Na smartfony i tablety z funkcją LTE czekają operatorzy budujący sieci dla tej technologii. – Podstawowa przyczyna, dla której operatorzy myślą o wdrożeniu tego systemu, to potrzeba zwiększenia możliwości sieci, lepszego nimi zarządzania i podniesienie ich wydajności – przekonuje Alan Hadden, prezes Global Mobile Suppliers Association. Podkreśla, że LTE to także okazja do wprowadzenia nowych produktów i usług, czyli szansa dla operatorów na wzrost przychodów. Ocenia, że LTE to narzędzie, dzięki któremu sieci komórkowe będą mogły pobierać od użytkowników większe opłaty za transmisję danych. Ściąganie odbywa się szybciej, a przekaz online ma dużo mniejsze opóźnienia, co jest istotne m.in. dla szerokiego grona fanów gier internetowych.
W Polsce sieć LTE, jedną z pierwszych w Europie, buduje grupa Zygmunta Solorza-Żaka. Będzie ona kosztować kilka miliardów złotych. Jak mówił już rok temu biznesmen, w telekomunikacji na zwrot z inwestycji czeka się kilka lat. LTE ma być „do wszystkiego", ale zwrot mogłyby przyspieszyć nowe usługi. Dzięki szybkości i brakowi opóźnień LTE to standard pozwalający myśleć o zaawansowanych usługach wideo, w tym komunikacji. Przekonuje o tym m.in. chiński dostawca infrastruktury Huawei. Koncern wykorzystał ostatnią nowelizację prawa, zgodnie z którą od 2013 r. wszystkie rozprawy sądowe będą nagrywane, i w ub.r. umieścił w polskich sądach 300 terminali, które będą służyć do tego celu.
Inny obszar, gdzie ten system będzie miał zastosowanie, to medycyna.

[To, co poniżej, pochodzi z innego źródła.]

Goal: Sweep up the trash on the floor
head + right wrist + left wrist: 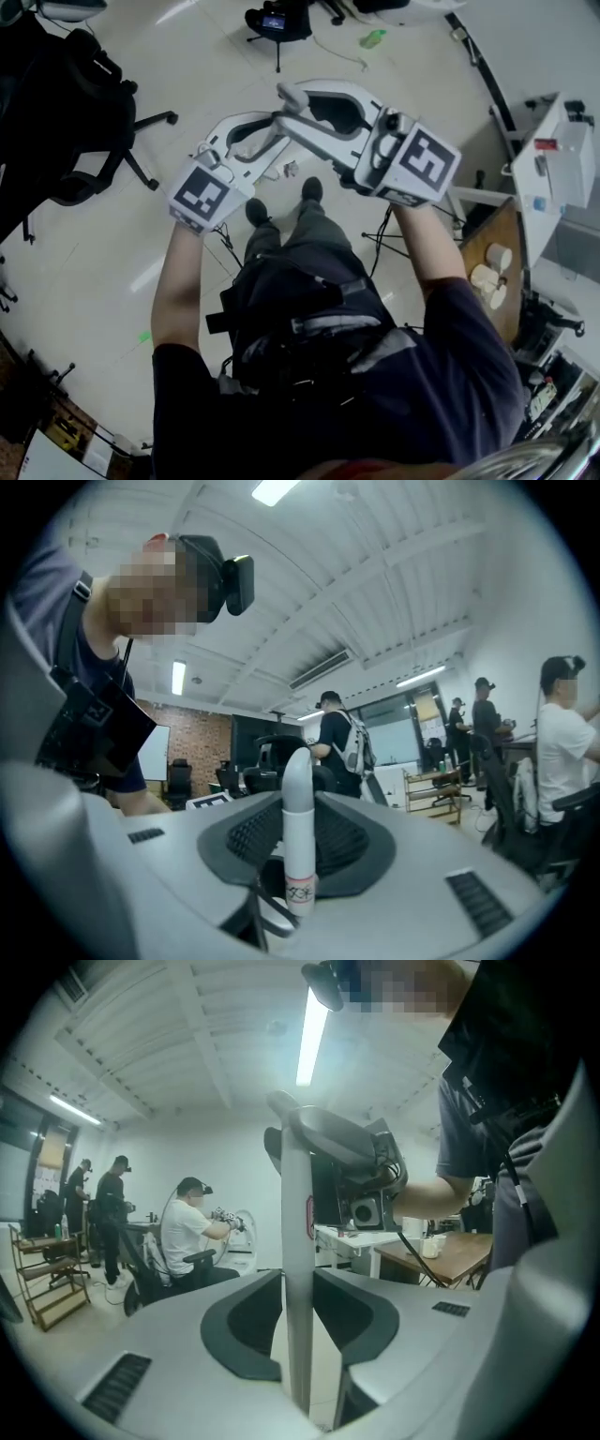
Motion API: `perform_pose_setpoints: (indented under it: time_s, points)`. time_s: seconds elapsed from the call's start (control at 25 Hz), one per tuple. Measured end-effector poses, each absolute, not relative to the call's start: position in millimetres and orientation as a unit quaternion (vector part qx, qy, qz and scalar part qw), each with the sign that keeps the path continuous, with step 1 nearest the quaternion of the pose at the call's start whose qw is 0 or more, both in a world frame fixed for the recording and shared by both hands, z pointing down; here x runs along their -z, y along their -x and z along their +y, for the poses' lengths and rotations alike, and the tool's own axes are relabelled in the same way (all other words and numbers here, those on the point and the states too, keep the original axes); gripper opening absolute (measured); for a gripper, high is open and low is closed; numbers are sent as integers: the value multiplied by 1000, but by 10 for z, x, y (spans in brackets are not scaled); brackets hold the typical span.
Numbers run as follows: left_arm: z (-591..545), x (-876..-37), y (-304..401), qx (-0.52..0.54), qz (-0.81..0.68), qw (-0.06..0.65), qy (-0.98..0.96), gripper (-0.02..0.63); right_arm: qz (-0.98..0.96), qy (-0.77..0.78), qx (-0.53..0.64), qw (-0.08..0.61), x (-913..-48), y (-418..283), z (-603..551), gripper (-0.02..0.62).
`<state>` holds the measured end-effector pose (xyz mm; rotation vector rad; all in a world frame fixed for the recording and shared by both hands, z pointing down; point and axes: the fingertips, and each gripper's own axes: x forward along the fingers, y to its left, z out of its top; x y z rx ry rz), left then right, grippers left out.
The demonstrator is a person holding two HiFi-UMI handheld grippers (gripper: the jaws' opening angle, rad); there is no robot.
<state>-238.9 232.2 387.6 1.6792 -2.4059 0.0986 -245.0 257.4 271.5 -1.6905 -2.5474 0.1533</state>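
My left gripper (298, 1279) squeezes a tall white pole (296, 1194), my right gripper (298, 810) a round-topped white stick (298, 775); I should lower both gently to the floor (216, 56) at twelve o'clock.

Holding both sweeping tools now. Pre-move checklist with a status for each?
1. Grip of left gripper on pale pole: ok, pads clamp it.
2. Grip of right gripper on white handle: ok.
3. Tool heads down on the floor: cannot tell, lower ends hidden.
4. Trash located: ok, green item ahead, small scrap by the feet.
5. Left-side clearance: probably not ok, office chair stands there.
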Motion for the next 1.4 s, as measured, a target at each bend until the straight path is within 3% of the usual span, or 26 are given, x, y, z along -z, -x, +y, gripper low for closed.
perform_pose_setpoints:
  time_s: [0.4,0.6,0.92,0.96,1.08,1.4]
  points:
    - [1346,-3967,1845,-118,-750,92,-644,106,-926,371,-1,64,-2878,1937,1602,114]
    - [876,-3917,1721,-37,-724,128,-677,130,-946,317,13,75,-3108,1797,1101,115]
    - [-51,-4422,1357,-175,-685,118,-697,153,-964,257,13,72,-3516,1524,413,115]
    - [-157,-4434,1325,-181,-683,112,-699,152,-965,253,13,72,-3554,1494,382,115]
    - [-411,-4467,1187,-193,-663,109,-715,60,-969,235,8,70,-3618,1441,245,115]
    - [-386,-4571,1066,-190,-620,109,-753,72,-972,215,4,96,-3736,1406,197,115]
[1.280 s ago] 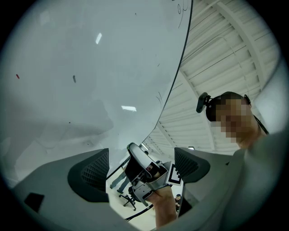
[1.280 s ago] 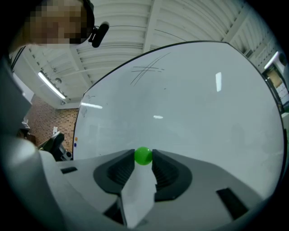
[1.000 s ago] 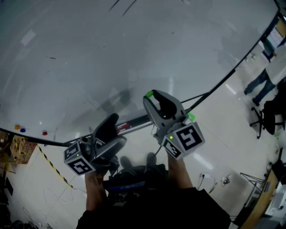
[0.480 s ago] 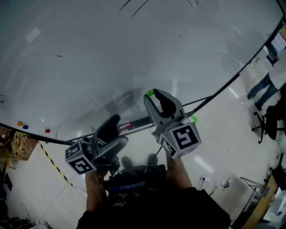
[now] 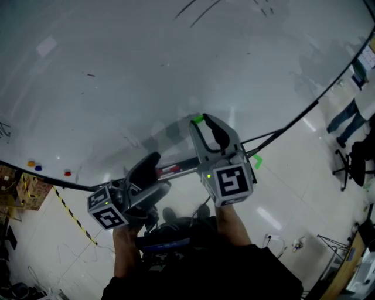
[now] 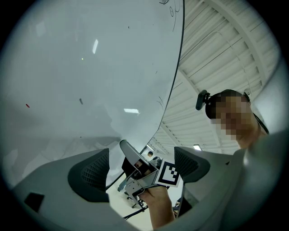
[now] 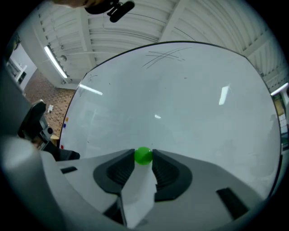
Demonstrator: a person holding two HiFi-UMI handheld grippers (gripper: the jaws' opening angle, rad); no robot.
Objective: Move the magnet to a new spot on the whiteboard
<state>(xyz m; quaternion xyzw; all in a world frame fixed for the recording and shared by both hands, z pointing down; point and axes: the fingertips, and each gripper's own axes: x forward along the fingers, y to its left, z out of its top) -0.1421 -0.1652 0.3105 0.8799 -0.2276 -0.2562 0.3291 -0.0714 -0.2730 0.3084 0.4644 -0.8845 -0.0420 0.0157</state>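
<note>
The green magnet (image 7: 143, 155) sits pinched at the tips of my right gripper (image 7: 143, 159), which is shut on it, close in front of the whiteboard (image 7: 180, 99). In the head view the same right gripper (image 5: 199, 123) points at the lower middle of the whiteboard (image 5: 146, 64), with the green magnet (image 5: 197, 120) at its tip. My left gripper (image 5: 153, 174) hangs lower left near the board's bottom edge, open and empty. In the left gripper view, the left gripper (image 6: 141, 168) frames the right gripper's marker cube (image 6: 168, 174).
Three small magnets, orange (image 5: 30, 163), blue (image 5: 38, 167) and red (image 5: 67, 173), stick at the board's lower left. A pen tray (image 5: 176, 169) runs along the bottom edge. Pen strokes (image 5: 199, 9) mark the top. A person (image 5: 350, 111) and a chair (image 5: 351, 158) are at the right.
The right gripper has turned slightly, its cube now facing the head camera more squarely, with the magnet still held. The left gripper has barely moved.
</note>
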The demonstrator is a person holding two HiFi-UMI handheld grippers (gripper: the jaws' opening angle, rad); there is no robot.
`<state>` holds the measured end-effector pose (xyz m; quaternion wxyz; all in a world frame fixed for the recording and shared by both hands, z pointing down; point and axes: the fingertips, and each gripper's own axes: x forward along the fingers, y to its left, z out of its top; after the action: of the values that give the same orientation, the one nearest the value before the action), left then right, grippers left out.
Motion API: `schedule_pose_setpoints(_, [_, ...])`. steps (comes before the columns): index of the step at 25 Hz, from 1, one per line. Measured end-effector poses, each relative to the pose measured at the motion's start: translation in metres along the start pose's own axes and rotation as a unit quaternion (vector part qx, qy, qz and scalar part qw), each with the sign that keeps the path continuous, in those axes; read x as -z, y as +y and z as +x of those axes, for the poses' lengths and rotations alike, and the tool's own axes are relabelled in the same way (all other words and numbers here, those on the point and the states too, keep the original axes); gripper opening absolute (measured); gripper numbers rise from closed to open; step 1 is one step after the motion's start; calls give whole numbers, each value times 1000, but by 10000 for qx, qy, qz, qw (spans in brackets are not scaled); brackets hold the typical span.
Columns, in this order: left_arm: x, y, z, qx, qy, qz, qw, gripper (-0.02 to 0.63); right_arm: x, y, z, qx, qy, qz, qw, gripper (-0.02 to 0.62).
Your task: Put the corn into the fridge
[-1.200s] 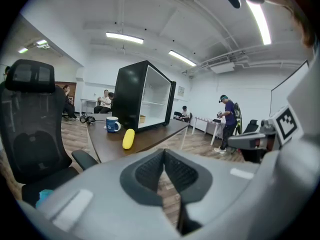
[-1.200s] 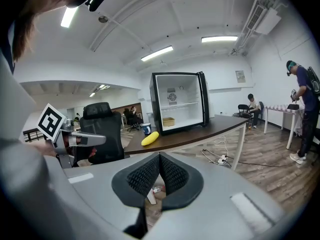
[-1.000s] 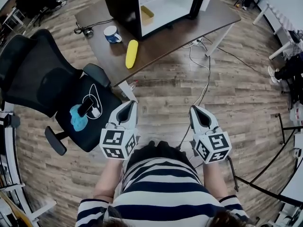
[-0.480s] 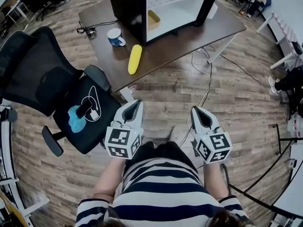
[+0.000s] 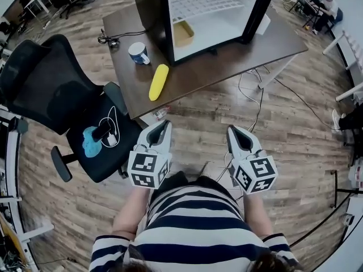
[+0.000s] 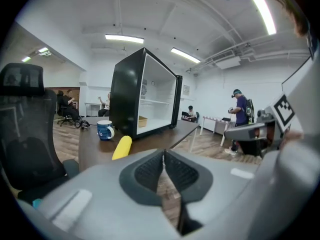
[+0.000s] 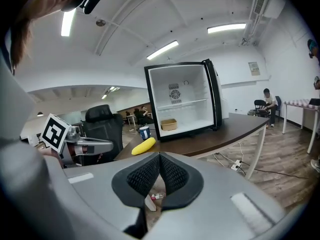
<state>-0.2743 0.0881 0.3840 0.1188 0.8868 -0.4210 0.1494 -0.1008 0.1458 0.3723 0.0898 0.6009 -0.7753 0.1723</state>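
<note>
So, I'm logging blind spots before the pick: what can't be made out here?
Head view: the fridge is cut off at the top by the picture's edge.
Head view: the tan box inside it is too small to show any contents.
Left gripper view: the mug has print too small to read.

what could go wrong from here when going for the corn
1. The yellow corn cob lies close to the front edge of the dark brown table; a clumsy nudge might roll it off.
2. The blue and white mug stands near the cob's far end; a wide approach could knock it.
3. The left gripper and right gripper both have fingers together; reaching in without opening would push the cob, not grasp it.
</note>
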Motion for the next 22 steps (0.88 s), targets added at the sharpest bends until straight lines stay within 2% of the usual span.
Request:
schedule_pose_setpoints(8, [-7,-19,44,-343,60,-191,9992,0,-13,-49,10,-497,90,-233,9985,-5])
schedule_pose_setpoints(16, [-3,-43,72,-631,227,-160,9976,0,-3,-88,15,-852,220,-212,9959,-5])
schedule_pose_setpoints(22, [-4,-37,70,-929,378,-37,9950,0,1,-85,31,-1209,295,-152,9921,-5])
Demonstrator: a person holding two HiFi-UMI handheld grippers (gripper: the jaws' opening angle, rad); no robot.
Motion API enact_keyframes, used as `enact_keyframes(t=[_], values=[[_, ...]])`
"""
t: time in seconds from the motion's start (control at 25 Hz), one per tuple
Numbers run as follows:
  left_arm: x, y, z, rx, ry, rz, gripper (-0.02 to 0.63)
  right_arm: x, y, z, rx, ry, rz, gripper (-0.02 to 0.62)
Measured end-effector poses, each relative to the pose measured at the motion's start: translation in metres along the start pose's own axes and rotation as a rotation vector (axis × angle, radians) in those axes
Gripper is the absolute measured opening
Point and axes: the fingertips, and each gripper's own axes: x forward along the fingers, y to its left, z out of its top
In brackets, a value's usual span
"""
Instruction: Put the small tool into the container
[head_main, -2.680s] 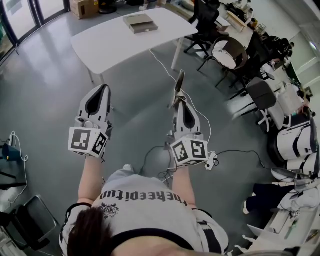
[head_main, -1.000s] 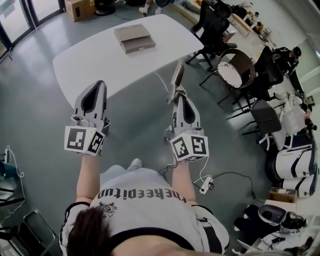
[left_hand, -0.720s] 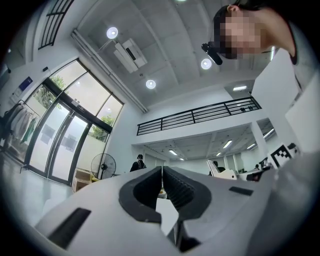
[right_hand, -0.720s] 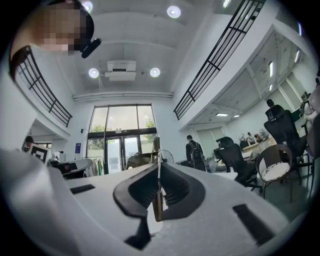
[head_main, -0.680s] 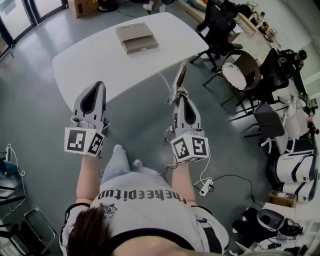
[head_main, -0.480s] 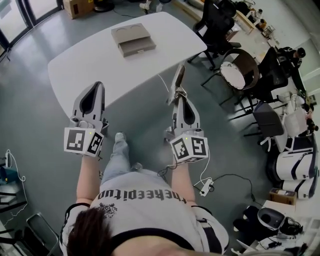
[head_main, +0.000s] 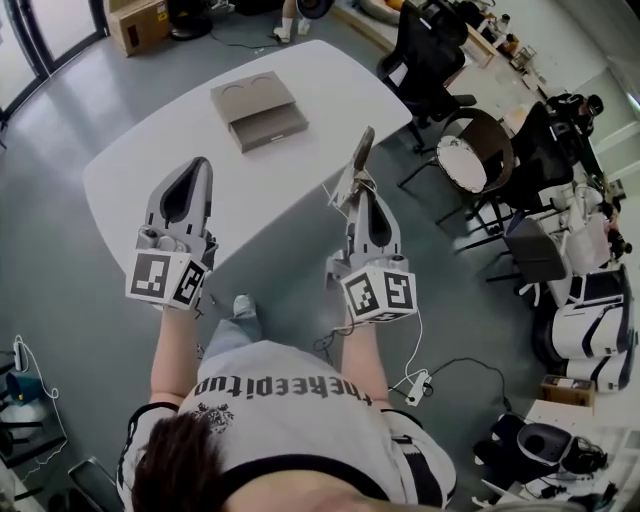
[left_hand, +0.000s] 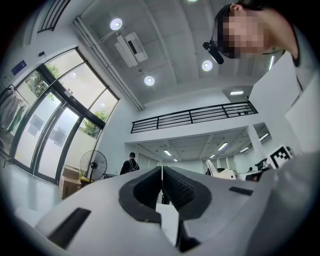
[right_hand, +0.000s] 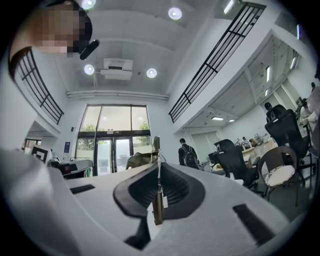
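An open office: swivel chairs (head_main: 425, 50), a white table (head_main: 330, 95), glazed doors (right_hand: 107, 145), mezzanine railing (left_hand: 192, 116).

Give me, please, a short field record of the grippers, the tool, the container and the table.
left gripper: jaws together, nothing between them
right gripper: jaws shut on small tool
small tool: thin, sticks out beyond the jaws
container: lies on white table, apart from both grippers
task state: small tool not yet in container
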Motion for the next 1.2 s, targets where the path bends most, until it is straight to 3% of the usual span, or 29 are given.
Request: enact_keyframes(t=[0.52, 0.92, 1.2], values=[[0.065, 0.087, -0.012, -0.009, 0.011, -0.038, 0.012, 0.097, 0.021, -0.021, -0.001, -0.005, -0.033, 0.003], [0.094, 0.106, -0.036, -0.054, 0.029, -0.057, 0.012, 0.124, 0.016, -0.037, -0.022, 0.035, -0.050, 0.003], [0.117, 0.118, -0.049, -0.063, 0.030, -0.026, 0.012, 0.155, 0.005, -0.050, -0.034, 0.068, -0.015, 0.003]])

Tu także przewidywany jest rozwój wideokonferencji: na potrzeby zdalnych konsultacji czy nauki studentów. Z naszych informacji wynika, że Pol-komtel, operator sieci Plus przejęty przez Solorza-Żaka, myśli właśnie m.in. o tym, jak wykorzystać LTE do tzw. telemedycyny. Szybsza transmisja pozwoli zmniejszyć ryzyko spóźnionej lub błędnej diagnozy, przesłać obraz EKG czy USG. Biznesmen deklarował zaś wcześniej, że chciałby stosować technologię mobilnego Internetu do przesyłu sygnału telewizyjnego.
Biznesowe zastosowania LTE są o tyle istotne, że według firm analitycznych, tylko 6 – 7 procent abonentów skorzysta z usługi do 2016 r. Juniper Research ocenia, że do 2015 r. globalne przychody z usług LTE przekroczą 200 mld dol. W tym czasie na świecie może przybyć ponad 200 takich sieci. W listopadzie było ich tylko 35.